Posted in Irshaddering Thoughts on May 22, 2008

My good friend Shahid is a Bu-Mu: a Buddhist Muslim. He views the teachings of the Quran through the lens of humility emphasized by the Buddha.

Recently, my Bu-Mu bro wrote to me about how missionary atheists such as Christopher Hitchens, Richard Dawkins and Sam Harris mangle spirituality through their own fundamentalist hubris. But rather than merely complain, Shahid offers them constructive guidance:

Religion doesn’t poison everything. Self-righteousness does. Self-righteousness is something that Hitchens and his boys have a heap of in their anti-God books.

It might be more productive for hardcore atheists to put aside questions of God’s existence and explore the question of what exactly is this self that’s getting all righteous.
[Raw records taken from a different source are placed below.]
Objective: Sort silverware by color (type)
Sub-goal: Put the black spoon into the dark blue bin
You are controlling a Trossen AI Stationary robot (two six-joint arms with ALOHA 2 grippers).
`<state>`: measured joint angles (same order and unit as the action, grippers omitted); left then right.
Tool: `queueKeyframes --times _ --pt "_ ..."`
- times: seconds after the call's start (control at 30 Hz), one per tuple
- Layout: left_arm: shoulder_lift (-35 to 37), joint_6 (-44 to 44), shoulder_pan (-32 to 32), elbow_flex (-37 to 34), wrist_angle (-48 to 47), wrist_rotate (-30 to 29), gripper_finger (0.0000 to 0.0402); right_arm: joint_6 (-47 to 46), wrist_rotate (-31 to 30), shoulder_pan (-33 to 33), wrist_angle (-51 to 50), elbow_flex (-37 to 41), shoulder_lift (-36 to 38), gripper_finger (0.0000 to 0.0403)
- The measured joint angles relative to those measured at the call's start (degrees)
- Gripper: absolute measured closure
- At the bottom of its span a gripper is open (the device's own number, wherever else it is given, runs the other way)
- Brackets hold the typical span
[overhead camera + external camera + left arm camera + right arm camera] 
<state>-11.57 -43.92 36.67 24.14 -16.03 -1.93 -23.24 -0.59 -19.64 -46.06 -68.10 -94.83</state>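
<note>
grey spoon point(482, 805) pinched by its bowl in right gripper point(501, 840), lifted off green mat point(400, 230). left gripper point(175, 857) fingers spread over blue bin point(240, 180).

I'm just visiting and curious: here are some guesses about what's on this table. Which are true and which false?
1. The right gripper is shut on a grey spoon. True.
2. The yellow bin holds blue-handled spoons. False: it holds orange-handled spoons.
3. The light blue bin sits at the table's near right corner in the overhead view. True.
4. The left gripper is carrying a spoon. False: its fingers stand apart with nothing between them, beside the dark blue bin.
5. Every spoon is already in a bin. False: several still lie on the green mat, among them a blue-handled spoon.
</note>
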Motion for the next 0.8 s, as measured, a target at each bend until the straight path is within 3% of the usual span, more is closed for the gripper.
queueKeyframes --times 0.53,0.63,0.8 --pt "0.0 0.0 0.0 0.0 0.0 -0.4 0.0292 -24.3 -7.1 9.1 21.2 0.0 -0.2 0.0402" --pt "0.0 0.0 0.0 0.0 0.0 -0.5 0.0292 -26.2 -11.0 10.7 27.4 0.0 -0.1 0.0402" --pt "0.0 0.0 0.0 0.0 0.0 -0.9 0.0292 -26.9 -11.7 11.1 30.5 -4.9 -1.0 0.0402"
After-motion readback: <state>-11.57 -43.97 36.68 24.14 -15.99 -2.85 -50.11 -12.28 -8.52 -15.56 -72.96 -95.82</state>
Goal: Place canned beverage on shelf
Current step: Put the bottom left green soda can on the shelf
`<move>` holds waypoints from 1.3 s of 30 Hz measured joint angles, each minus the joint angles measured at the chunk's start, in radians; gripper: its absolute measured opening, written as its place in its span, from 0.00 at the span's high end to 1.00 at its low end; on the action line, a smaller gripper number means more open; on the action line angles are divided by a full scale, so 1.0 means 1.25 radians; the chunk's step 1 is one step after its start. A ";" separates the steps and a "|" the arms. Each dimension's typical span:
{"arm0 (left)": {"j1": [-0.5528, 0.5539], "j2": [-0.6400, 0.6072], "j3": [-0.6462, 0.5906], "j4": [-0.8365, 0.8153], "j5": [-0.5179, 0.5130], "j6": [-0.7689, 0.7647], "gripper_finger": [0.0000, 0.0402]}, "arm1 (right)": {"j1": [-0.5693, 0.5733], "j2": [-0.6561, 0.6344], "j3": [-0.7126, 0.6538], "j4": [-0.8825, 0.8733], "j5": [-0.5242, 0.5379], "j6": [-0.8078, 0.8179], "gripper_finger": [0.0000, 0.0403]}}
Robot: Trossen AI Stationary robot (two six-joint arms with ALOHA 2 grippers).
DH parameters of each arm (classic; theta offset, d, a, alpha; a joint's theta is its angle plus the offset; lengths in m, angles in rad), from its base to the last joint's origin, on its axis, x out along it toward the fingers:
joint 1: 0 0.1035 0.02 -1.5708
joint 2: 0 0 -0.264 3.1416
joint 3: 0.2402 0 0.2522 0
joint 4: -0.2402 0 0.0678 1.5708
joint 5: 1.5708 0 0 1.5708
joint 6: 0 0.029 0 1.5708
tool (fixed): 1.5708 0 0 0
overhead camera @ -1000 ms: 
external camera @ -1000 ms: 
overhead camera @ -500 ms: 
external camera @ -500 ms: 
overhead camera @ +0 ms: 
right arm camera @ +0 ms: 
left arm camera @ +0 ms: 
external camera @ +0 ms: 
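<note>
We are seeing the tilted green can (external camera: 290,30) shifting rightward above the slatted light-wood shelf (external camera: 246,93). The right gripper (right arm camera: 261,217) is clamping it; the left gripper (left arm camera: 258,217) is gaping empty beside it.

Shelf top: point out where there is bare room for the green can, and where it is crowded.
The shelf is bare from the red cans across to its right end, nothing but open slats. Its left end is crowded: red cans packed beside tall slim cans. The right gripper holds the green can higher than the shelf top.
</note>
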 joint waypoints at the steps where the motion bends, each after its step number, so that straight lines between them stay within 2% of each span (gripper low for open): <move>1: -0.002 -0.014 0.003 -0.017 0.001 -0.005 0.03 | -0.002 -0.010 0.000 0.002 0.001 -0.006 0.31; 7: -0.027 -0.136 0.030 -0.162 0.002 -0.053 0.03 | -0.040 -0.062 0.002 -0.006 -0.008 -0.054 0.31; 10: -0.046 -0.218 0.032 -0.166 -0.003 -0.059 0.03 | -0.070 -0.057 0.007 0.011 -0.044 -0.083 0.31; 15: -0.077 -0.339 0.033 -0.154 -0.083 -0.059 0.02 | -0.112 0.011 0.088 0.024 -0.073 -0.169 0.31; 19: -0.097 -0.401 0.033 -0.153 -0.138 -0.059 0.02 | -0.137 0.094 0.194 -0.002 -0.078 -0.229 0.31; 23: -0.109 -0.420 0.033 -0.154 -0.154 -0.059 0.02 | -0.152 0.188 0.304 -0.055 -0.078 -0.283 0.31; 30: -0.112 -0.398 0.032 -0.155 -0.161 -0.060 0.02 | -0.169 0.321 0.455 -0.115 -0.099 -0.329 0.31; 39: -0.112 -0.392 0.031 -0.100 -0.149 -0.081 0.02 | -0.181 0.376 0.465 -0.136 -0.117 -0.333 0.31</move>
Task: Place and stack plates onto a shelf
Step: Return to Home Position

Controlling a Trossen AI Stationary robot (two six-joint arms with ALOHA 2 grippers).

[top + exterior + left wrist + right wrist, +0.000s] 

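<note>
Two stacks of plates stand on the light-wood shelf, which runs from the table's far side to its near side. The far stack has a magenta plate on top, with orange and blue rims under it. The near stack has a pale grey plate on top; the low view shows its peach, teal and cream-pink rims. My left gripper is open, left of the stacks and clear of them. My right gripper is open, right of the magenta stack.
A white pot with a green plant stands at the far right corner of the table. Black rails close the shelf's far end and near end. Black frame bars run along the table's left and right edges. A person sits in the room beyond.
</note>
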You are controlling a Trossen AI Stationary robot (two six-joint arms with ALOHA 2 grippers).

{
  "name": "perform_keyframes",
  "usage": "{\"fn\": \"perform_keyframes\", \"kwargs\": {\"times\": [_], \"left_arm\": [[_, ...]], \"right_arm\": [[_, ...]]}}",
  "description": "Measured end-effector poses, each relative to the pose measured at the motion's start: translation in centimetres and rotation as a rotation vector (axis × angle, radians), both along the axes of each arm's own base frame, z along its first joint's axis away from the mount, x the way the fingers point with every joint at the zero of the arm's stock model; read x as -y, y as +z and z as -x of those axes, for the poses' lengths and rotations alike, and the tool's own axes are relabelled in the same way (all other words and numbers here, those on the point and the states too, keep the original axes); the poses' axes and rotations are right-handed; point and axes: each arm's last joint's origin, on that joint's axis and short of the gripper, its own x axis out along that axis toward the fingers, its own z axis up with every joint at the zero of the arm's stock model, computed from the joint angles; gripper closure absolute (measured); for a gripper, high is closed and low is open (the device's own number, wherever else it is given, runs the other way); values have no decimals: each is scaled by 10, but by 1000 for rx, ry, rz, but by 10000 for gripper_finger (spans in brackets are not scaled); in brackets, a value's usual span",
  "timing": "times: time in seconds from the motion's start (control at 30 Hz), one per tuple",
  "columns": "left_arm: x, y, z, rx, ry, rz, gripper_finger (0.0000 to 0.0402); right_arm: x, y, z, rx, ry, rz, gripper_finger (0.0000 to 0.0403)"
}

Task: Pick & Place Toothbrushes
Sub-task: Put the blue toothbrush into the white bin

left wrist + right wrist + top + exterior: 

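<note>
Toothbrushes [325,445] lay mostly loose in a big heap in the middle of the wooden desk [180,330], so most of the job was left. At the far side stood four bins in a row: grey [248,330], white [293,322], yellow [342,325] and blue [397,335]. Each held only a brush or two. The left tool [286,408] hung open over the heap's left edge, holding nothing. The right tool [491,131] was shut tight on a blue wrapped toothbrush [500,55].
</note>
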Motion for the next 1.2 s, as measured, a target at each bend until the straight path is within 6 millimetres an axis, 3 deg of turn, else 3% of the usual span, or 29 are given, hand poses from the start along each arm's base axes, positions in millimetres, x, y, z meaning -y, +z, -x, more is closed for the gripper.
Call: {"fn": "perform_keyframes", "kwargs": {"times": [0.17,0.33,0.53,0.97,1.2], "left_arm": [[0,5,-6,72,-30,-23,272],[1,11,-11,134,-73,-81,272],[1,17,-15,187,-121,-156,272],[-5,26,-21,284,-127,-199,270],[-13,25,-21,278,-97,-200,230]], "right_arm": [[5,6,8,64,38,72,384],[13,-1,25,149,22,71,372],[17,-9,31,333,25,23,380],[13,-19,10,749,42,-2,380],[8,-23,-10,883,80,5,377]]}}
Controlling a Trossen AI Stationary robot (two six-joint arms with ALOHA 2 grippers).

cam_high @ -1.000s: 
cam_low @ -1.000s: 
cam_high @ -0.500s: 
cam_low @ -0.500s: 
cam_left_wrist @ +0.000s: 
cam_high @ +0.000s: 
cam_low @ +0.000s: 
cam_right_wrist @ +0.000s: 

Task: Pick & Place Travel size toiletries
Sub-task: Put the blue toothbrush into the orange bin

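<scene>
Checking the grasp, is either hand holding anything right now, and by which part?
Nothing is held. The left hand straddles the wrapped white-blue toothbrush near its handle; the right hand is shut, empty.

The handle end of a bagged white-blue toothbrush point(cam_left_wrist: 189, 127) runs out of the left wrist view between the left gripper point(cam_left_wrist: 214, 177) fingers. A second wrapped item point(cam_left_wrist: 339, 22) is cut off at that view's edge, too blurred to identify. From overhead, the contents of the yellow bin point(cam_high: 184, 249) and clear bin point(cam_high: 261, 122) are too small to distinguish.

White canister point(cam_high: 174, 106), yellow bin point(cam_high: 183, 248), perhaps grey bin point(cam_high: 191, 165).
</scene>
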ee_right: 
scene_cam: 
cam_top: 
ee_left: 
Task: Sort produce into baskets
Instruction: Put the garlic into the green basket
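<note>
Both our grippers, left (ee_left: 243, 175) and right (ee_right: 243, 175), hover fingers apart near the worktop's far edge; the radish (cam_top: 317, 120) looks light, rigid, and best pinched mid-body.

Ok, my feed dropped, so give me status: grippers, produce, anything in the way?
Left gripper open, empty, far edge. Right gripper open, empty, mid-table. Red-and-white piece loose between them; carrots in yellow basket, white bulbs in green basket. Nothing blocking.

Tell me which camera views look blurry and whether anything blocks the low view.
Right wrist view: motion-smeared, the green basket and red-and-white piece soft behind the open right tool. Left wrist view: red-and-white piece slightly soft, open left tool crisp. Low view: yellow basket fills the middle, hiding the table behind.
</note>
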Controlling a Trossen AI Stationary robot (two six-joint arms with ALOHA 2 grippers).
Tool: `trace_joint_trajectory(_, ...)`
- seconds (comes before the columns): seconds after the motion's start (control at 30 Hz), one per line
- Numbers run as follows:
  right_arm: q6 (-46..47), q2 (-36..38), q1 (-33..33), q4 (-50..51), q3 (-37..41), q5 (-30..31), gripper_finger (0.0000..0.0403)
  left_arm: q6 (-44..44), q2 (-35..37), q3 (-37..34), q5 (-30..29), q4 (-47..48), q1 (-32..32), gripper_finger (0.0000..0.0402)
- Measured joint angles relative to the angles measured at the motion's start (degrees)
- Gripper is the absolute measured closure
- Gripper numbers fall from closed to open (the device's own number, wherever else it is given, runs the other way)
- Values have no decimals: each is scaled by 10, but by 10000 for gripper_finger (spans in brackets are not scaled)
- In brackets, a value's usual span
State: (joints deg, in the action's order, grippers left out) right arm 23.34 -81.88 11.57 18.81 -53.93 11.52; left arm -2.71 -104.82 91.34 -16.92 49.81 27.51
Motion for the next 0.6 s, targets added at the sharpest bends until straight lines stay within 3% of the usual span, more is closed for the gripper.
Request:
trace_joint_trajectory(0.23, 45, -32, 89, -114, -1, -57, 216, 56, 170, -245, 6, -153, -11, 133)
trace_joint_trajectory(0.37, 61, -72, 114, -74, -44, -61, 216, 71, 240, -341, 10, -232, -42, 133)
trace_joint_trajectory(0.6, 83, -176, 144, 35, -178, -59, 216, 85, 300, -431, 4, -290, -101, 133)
And to do so with the same spirit of scientific inquiry that generates their very reasonable skepticism in the concept of a supreme authority.

If one believes that there is a self, then self-righteousness seems a natural, even productive emotional state. I would argue that this unexamined assumption about the self, more than religion, is the greatest metaphysical problem for us as a species. That’s because self-obsession leads to dogma in all its forms.

Science, as a discipline, isn’t the answer. The illusion of self is an emotional fallacy which science has no vested interest, stated aim, or, most importantly, practical means of undoing.

But the scientific approach of experimenting can be valuable here, and atheists should practice the scientific method as much as they preach it. So I suggest that all my atheist friends go sit a 10-day Vipassana meditation course. Vipassana means to see reality as it is. (Hitch, however, might have to smoke a pack of cigarettes in the parking lot before he starts several days of exploring reality at its subtlest levels.)

My prediction? The atheists will soon discover it ain’t so easy to give up the ole’ self-concept, and just as they are attached to their ideas, so are the religious.

Demanding that religious people favor the atheist flavor of reality isn’t a very compelling offer in the face of the pain of attachment; nor do the non-believers offer a compelling navigation of reality for those of us who don’t consider ourselves loony tunes, yet feel there’s more to this world beyond what can be strictly measured.

The desire to wish away religion and its adherents may be less helpful to our species than a desire to effectively speak up for those aspects of shared humanity that all religions worth their name mention. Let intelligent consideration and practical compassion guide.

Sorry boys, I started off in your camp, but was moved by the simple and fair logic of experimenting for myself. That’s neither an endorsement nor a denial of God. It’s just that squabbling about the almighty’s existence seems like a juvenile place to start once you’ve been humbled.